CID length and identity hashes #21

Stebalien · 2018-06-08T19:40:04Z

Moved from: ipfs/kubo#4918 as this isn't go-ipfs specific and will affect the spec.

Basically, we'd like to allow inlining small blocks into CIDs (using the identity hash function) for performance reasons. However, the larger the block we allow to be inlined, the less user friendly CIDs get. Unfortunately, we have to pick a "default inlined size" up front or we'll end up changing a bunch of hashes later.

Open questions:

Do we have a hard limit. That is, do we say that all CIDs must be shorter than X?
What should be the maximum size of CIDs created by default?
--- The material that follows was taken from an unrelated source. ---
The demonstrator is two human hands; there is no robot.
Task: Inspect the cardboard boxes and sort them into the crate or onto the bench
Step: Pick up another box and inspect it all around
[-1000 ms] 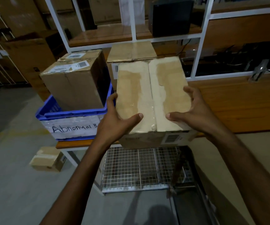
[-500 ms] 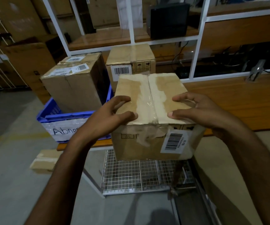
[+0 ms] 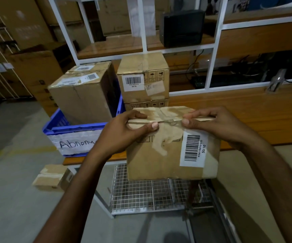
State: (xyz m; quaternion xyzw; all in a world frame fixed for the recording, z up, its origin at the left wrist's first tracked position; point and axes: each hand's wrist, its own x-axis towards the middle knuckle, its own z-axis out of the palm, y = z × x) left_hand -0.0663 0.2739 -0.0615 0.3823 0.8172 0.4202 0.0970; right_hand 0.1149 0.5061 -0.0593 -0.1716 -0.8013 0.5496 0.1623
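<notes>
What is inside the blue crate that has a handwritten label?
A large cardboard box stands in the blue crate, rising above its rim, white labels on top. Crate walls and box hide the bottom and anything else there.

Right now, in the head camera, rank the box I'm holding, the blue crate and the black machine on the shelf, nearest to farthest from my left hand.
1. Held box: gripped by the left hand.
2. Blue crate: just left, on the bench.
3. Black machine: upper shelf, far back right.
</notes>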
@whyrusleeping @kevina @diasdavid @vmx @kyledrake

Stebalien · 2018-06-08T19:54:43Z

@kevina's options:

Don't set a hard limit on CID digest size, but by default id hashes will have a maxium digest length (and thus content length) of 64 bytes
Set a hard limit of 128 bytes on digest length (to keep things from getting to out of hand, but also to not artificially limit our options) but limit id hashes to 64 bytes by default.
Set a hard limit of 64 bytes on digest length and thus limit id hashes to this length

@Stebalien's additional options:

Soft limit of 38 bytes for the entire CID. That'll allow a base32 encoded CID to fit in a domain name segment.
Soft limit of 42 bytes for the entire CID. That's what we use for inlining peer IDs (although we may want to reduce this to 38 given the DNS restriction.

Unfortunately, my options limit the utility of this feature. However, they do increase the usability.

kevina · 2018-06-08T20:09:37Z

It is important to note that the 64 bytes comes from the maximum size modern crypro. hashes output (512 bits). If we set the limit lower than this will we prevent the option of using the all the output bits.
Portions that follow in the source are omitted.